A proposito del brano sopra riportato, non può passare inosservata quell’equivalenza stabilita tra “puramente geografica” e “visuale”. Forse l’Autore ha voluto significare una descrizione geografica di stampo cartesiano, razionalista, limitata agli aspetti visibili, materiali e oggettivi, che però, quand’anche fosse così, è stata ampiamente superata. Non è chiaro, pertanto, se con quel “puramente” l’Autore faccia riferimento all’esistenza di una geografia che è “pura” quando è incentrata sugli aspetti visuali o se abbia usato tale termine come sinonimo di “meramente”; in entrambi i casi, qualche approfondimento in più potrebbe risultare utile.
In senso esteso, come sottolinea l’Autore, l’attenzione al contesto territoriale induce a considerare un ampio spettro di fonti e risorse documentarie, “da quelle economiche a quelle politiche, da quelle simboliche a quelle vegetali e animali” (p. 14), confermando l’interesse crescente che la coordinata spazio, di per sé complessa e pluridimensionale, sta riscuotendo in tutto il mondo scientifico, tanto da far parlare di spatial turn. Non uno spazio concepito in termini assoluti, razionali e poco attenti alla dimensione dinamica, così come è stato a lungo recepito e ancora oggi considerato da molti, ma uno spazio relazionale, processuale, relativo, nei termini in cui ne hanno parlato, tra gli altri, Doreen Massey e Denis Cosgrove, che pure sono citati dall’Autore (p. 74).
Nel complesso, le vicende storiche descritte nel volume si dimostrano estremamente interessanti per l’indagine geografica, soprattutto in riferimento agli studi sull’identità territoriale e lo sviluppo locale su base autoctona e partecipata, poiché, andando alle radici dei processi che in passato hanno innescato il comune sentire, forniscono spunti per ricostruire e interpretare le dinamiche recenti e in corso d’opera, come del resto suggerito dall’Autore nell’ultimo capitolo.

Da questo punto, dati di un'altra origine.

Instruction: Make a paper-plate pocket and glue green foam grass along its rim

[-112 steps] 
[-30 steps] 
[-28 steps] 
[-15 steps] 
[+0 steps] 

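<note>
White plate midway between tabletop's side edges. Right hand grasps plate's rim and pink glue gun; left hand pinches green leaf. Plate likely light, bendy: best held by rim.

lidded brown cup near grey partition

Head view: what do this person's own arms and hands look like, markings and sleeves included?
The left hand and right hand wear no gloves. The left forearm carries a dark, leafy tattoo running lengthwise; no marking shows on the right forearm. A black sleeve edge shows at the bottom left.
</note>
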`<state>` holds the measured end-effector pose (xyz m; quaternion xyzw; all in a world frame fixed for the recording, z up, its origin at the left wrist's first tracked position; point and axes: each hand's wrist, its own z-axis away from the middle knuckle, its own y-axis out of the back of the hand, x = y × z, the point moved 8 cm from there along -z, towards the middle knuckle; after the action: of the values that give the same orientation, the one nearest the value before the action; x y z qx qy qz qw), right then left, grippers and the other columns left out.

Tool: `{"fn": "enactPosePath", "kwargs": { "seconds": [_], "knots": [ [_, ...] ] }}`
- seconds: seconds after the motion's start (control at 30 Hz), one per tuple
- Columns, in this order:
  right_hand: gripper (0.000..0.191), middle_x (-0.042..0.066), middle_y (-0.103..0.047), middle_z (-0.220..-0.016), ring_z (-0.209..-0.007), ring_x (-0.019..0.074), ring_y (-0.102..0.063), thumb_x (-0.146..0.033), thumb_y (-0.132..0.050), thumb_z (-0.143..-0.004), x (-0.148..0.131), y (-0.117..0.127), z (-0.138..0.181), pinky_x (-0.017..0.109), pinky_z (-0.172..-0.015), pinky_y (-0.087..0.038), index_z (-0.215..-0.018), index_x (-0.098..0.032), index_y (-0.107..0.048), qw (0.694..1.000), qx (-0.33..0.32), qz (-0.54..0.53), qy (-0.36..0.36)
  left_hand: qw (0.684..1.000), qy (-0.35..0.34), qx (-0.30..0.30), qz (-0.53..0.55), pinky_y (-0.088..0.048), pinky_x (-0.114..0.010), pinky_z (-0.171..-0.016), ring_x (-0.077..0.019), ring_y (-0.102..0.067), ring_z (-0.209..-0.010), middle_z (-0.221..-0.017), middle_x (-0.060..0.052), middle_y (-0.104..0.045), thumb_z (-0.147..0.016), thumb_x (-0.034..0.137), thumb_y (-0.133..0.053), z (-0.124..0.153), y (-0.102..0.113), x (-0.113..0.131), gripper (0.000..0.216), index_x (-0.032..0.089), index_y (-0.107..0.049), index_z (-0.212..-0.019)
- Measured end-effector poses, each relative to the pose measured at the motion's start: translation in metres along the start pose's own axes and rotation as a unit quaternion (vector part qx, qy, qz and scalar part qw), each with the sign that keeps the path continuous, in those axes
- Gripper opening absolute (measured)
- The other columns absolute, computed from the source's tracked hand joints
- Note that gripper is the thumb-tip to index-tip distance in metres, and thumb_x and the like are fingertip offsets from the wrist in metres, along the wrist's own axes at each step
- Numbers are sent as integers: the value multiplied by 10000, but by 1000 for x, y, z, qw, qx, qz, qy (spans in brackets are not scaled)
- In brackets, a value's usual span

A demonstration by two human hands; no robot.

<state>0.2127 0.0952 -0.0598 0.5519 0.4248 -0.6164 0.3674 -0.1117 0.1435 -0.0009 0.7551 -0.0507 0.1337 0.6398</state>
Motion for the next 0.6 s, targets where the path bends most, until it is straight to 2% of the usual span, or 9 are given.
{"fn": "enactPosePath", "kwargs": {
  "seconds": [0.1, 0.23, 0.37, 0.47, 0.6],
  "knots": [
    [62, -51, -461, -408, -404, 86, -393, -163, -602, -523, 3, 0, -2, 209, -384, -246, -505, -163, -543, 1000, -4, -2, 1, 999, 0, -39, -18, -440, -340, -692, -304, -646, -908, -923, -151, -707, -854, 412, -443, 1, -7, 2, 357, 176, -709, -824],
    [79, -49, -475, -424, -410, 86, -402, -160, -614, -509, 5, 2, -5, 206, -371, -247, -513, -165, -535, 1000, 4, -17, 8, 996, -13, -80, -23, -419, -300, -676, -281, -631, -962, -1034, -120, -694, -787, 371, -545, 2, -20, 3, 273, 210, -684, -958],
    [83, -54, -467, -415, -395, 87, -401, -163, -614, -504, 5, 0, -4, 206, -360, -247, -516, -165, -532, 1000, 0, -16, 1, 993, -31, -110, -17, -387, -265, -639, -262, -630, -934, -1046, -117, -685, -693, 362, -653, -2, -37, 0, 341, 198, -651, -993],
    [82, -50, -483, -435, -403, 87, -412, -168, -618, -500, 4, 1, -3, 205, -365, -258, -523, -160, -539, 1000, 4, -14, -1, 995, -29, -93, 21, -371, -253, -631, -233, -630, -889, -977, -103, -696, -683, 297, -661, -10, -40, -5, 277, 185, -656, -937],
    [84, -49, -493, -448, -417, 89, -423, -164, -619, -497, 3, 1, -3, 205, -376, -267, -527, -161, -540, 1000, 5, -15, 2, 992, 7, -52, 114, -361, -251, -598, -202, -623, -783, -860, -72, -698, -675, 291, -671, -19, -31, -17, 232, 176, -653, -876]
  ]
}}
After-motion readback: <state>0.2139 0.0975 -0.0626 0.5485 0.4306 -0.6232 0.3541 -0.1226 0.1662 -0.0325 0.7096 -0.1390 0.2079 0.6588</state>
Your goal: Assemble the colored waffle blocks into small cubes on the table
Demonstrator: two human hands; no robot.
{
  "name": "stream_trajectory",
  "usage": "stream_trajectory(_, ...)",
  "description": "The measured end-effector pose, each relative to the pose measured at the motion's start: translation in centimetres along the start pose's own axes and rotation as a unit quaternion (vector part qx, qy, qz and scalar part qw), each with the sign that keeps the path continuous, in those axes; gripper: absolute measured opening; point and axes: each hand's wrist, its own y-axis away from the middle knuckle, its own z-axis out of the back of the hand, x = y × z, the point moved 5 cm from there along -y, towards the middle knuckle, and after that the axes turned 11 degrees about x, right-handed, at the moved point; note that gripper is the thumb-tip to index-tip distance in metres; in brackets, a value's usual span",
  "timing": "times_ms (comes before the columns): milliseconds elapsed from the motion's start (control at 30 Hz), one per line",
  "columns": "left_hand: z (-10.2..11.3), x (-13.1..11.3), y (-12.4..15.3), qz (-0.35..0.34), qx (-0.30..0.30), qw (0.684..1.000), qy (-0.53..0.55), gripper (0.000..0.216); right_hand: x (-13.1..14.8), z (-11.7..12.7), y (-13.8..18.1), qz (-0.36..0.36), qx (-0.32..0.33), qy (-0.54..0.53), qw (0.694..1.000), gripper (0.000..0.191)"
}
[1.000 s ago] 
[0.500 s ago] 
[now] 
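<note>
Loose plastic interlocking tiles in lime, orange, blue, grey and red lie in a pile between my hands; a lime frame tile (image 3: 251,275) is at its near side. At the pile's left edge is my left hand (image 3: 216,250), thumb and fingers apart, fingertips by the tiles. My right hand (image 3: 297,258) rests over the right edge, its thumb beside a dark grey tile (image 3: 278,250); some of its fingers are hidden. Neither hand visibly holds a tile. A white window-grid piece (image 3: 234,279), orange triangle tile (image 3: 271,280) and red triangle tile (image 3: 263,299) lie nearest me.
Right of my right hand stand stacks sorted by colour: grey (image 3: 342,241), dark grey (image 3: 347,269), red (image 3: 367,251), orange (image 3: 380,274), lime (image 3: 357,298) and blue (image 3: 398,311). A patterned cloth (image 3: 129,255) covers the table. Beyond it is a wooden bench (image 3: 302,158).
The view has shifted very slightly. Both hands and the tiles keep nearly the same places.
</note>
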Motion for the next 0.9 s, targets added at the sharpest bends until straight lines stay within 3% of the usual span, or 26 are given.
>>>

Le minuziose descrizioni degli eventi riportati nel testo testimoniano il certosino lavoro di lettura critica delle fonti compiuto dall’Autore; per questo motivo, tuttavia, il volume può risultare di non agevole lettura. Forse, una versione più snella e resa accessibile al pubblico dei “non addetti ai lavori” conferirebbe ulteriore merito al pregevole lavoro.